REPUBLIKA.CO.ID, UNGARAN -- Satgas Penanggulangan Covid-19 Kabupaten Semarang mengajukan permohonan penggunaan fasilitas rumah singgah Pemerintah Provinsi (Pemprov) Jawa Tengah bagi tempat karantina penderita positif Covid-19. Langkah ini dilakukan setelah fasilitas rumah singgah/karantina yang disiapkan Pemkab Semarang telah terisi penuh.
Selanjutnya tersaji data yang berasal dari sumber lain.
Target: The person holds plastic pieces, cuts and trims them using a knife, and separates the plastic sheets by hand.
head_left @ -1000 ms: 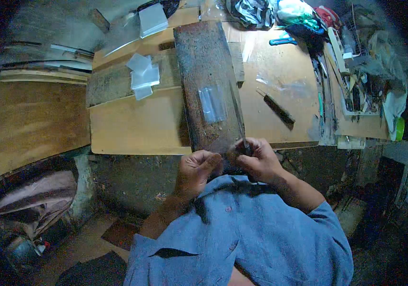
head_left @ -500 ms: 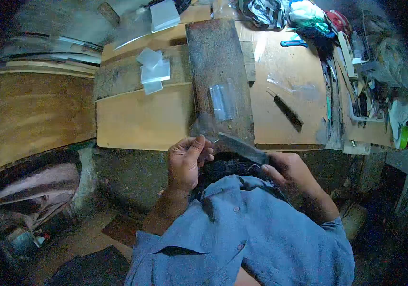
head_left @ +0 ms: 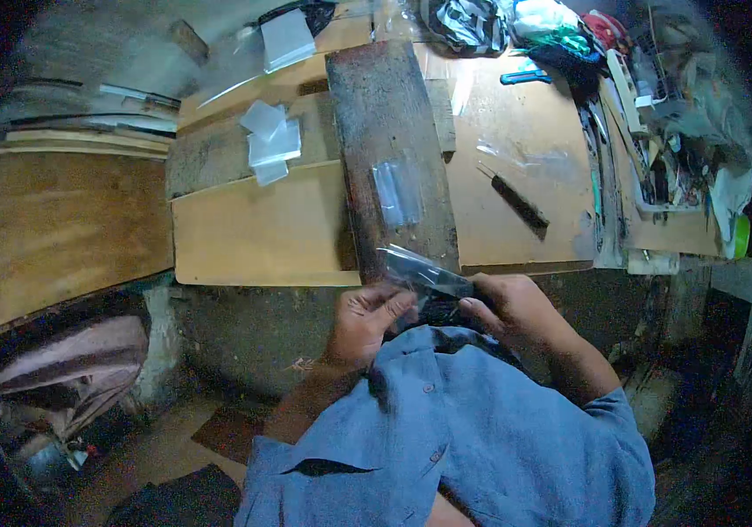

Solusi karantina mandiri tidak lagi bisa menjamin pasien tanpa gejala tidak melakukan berbagai aktivitas di luar rumah.
Koordinator Sekretariat Satgas Covid-19 Kabupaten Semarang, Valeanto Soekendro mengatakan, untuk penanganan Covid-19, Pemkab Semarang sebenarnya telah menyiapkan tempat rumah singgah berkapasitas hingga 64 tempat tidur.
Namun, seiring dengan bertambahnya warga yang terkonfitmasi positif Covid-19 di Kabupaten Semarang, seluruh tempat tidur tersebut saat ini telah terisi penuh. Pemkab Semarang tidak lagi memiliki fasilitas karantina yang siap digunakan.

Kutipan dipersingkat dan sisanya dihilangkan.